So a bit of info beforehand, I’ve always had an interest in divination as whole and wanted a tarot deck for the longest time. Before getting my deck I would search for guidance either within through meditation. Or divination on a very minor scale, I had received great guidance by just visualising my issue or question and opening a book that defined tarot cards to a random page, (I called it minor scale for a reason) and found it helpful at time, along with some usage of pendulums, a friend let me borrow.
Fast forwarding to a few months ago, I’m much more progressed on my path (though with still a long way to go) and just after a meditation I had a random desire to go to a bookstore I haven’t been to in a while. To my surprise I came across something I never have before, in the tarot and divination section, I found The Shamans Oracle deck, I never bought a deck before because something felt off when I held the box. Instead of feeling off I was excited and drawn towards it, so I sat with it for a little bit asking if it would like to come home with me. Having felt certain the deck was willing to work with me, I purchased it. Much to my disappointment however, upon opening the box and going over the cards, I felt much more confused than I had been before by the hand style layout, the separation of the cards into classes (dancers, shaman’s, ancestors, hunters, and spirits) and two odd cards ( classless cards called “the companion” and “the journeyer”) all of which were specific to this deck. Feeling defeated I put the set away and set it on my nightstand where it remained for the next few months, as something I had a desire to use, but an inability to.
Fast forward to now, (3-4 months later) after much introspection and meditation, a few concepts have come forth to me through looking within and recognizing signs. Mainly the abstract ideas of Creativity, Trusting my intuition and abilities, and forging my own path. I knew it was regarding something but I didn’t know what. So the last couple of days I have been reaching out spiritually for some guidance, and help to keep myself from falling into this feeling of being lost.

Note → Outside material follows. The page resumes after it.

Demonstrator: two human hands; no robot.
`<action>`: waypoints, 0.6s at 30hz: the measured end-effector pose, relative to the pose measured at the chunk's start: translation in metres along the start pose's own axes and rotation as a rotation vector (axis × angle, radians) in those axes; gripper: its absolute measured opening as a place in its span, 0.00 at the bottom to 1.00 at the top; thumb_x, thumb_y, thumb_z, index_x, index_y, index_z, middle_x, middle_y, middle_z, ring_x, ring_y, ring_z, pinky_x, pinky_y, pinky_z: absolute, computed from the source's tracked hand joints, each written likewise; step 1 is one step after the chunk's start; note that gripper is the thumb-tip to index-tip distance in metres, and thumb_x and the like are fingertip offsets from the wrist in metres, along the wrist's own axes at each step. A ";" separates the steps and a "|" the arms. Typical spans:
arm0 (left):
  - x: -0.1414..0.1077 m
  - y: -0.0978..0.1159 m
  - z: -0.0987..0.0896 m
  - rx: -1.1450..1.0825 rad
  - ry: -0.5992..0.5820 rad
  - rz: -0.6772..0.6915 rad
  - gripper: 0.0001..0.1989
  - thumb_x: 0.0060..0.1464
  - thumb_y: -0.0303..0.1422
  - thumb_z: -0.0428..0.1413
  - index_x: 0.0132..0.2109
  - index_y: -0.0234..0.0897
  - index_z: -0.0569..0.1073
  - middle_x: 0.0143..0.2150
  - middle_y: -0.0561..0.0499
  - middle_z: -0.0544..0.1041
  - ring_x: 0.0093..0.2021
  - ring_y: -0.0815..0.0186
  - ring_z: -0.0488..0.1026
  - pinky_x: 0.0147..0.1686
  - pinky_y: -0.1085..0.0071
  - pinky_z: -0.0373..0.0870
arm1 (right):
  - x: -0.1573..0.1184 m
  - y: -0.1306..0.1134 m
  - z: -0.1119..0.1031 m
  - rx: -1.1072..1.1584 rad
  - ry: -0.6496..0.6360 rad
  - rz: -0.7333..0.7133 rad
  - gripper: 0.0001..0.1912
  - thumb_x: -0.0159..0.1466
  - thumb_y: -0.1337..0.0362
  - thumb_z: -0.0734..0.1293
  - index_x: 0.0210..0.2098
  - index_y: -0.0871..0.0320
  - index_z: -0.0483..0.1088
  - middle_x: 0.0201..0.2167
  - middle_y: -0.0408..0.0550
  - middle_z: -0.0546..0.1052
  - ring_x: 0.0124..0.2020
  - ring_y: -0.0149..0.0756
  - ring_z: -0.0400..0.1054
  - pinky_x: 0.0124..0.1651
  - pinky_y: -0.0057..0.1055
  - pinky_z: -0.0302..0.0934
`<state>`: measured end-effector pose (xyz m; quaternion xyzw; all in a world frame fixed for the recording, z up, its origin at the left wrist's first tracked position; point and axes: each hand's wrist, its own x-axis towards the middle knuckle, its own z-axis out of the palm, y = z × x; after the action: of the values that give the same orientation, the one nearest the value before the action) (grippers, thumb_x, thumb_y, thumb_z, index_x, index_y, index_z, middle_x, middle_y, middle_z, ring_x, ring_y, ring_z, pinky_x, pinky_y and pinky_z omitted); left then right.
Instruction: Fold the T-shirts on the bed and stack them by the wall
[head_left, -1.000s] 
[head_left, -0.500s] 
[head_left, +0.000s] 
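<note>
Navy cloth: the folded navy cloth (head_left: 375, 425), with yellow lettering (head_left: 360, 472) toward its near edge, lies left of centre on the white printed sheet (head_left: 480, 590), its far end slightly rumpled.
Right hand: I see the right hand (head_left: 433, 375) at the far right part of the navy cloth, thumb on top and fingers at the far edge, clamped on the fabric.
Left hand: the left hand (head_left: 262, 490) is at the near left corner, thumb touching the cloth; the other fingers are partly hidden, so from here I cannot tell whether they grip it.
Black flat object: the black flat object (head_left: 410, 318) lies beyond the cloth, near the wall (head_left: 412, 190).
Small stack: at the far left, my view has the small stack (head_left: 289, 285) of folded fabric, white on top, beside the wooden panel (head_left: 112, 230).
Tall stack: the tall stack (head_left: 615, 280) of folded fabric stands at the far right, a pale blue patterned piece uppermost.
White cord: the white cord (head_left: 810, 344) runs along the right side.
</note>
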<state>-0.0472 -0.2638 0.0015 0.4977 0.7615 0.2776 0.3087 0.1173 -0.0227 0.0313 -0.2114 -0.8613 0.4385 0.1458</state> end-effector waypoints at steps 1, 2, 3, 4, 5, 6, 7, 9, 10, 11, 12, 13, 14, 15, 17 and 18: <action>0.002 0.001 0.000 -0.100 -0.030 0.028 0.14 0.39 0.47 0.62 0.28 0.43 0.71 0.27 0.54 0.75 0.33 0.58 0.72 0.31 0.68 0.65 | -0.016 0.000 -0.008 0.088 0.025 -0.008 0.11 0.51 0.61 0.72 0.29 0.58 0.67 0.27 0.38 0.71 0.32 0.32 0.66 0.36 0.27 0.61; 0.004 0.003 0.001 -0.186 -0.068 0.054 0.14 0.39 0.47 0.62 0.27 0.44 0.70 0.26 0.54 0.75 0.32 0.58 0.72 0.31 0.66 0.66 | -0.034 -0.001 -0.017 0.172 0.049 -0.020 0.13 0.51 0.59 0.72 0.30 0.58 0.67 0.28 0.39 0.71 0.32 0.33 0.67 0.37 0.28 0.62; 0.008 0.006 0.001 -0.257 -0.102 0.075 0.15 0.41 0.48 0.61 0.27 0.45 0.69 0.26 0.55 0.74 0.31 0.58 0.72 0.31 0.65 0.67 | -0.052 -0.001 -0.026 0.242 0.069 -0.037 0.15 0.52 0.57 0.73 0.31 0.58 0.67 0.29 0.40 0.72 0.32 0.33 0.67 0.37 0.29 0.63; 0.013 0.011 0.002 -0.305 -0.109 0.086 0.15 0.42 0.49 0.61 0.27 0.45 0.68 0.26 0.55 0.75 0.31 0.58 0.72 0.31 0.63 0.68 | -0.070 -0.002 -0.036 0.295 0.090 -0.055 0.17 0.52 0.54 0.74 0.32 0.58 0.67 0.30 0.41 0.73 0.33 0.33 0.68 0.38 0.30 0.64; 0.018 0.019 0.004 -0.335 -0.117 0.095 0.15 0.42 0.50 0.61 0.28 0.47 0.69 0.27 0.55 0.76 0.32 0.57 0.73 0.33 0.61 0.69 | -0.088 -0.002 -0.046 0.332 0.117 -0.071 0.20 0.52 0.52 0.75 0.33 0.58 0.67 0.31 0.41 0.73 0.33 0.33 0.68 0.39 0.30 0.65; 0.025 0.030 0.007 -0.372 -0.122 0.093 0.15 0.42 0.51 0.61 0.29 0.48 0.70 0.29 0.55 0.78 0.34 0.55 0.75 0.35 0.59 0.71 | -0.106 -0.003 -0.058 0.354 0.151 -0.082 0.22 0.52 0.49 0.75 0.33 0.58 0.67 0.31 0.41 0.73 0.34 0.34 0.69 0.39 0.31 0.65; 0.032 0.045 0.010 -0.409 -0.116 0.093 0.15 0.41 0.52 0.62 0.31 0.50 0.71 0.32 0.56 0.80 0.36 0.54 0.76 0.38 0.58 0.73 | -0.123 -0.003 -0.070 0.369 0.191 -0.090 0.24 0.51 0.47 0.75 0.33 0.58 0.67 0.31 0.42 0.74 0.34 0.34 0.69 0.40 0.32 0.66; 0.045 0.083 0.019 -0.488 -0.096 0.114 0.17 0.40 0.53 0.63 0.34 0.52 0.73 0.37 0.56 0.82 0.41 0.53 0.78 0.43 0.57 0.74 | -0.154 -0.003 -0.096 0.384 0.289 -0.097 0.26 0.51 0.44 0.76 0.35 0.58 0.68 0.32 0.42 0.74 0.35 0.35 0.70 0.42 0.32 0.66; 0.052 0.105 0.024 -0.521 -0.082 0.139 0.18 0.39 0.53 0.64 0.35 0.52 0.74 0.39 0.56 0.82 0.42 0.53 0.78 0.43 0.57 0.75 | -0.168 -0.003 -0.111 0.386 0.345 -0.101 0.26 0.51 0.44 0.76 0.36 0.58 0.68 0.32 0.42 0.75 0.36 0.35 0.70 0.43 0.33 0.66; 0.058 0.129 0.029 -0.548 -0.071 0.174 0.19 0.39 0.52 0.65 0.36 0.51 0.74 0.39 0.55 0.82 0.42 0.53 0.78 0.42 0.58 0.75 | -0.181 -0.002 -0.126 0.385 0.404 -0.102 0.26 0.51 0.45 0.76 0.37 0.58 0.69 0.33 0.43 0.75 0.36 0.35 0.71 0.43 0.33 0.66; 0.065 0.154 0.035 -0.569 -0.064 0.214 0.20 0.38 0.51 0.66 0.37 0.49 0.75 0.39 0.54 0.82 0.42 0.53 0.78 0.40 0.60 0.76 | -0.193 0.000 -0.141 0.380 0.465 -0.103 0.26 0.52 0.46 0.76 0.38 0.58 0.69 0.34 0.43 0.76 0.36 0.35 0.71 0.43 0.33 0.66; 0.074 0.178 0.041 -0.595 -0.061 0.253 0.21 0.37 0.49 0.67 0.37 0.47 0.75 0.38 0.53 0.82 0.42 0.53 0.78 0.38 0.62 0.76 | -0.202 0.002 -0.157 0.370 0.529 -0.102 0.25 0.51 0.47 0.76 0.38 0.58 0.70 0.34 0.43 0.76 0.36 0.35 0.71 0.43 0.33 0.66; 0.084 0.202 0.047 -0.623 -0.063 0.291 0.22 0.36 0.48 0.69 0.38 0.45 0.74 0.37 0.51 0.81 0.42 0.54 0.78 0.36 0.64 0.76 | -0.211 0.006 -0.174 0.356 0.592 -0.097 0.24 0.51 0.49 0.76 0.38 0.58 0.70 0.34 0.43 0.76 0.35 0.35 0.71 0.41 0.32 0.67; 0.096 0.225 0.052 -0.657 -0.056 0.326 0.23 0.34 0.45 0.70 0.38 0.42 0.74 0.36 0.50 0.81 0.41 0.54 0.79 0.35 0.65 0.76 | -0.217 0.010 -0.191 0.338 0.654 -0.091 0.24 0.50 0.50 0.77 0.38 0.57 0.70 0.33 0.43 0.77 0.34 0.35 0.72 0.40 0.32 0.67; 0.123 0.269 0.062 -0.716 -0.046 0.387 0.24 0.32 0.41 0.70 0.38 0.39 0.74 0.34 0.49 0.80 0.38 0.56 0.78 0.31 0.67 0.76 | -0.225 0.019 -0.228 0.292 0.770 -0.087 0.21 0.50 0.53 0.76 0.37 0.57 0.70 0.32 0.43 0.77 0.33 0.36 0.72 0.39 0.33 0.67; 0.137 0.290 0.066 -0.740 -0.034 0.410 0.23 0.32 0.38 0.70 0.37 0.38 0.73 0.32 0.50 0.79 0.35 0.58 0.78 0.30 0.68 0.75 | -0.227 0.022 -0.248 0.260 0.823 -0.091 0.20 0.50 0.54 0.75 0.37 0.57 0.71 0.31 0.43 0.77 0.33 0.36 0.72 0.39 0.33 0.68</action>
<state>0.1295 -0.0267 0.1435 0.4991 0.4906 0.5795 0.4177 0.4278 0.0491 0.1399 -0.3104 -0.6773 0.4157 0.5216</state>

So I spent some time with these requests while I meditated, and today I meditated to receive what I felt was no answer, my intuition felt nothing, received no images or insight. Defeated I thanked the universe and opened my eyes, only to find the deck I hadn’t been using, right in front of me, just demanding my focus. So I picked it up and decided to take another crack at it. I opened it up, and looked at the cards and spreads yet again, to still not understand how to even go about laying or shuffling them (do I separate the classes? how important are the elements? If I don’t separate them what if the class ends up in the wrong location?) And then I said F**k the book, I need guidance, my guides are out there I’m capable of this I’ve contacted them before I can do it again.
So I decided since I requested guidance it made sense to spread the cards in what resembled a compass, 4 major directions closer to center and placing the other 4 directions in between the major one’s but farther from center and did a reading that way. Much to my surprise, things seemed much more clear. I finished my reading and gave my thank. After handling the cards more and not paying much mind to the “rules” I found the things that originally had left me confused, now made my task much simpler. The classes had allowed me to get much more meaning from the card, and also gave me options on how I wanted to make my spreads, and specify the information I wanted. The two odd ball cards helped me channel energy into different points, and also allowed me to Garner information as a whole, or specifically for me internally (the journeyer card), or to help me channel my spirit guides better (the companion card) the book only came to use to give me a bit of help in understanding the card specifically. Even now writing this, I have ideas flowing on ways I can use them. I’m excited and so relieved.
I know there are many threads that are for success stories, or that talk about the importance of Creativity. I’ve read those and knew that (in certain cases) the “rules” are unnecessary or even a hindrance. Tarot to me was one of those things that seemed like rules were a must, and being a beginner I was intimidated by it on many levels. I guess I really need to quit doubting myself so much.
If this doesn’t belong here lmk, but I’m really excited by this and maybe this can help other beginners get some inspiration for their own methods. Much Love to you guys!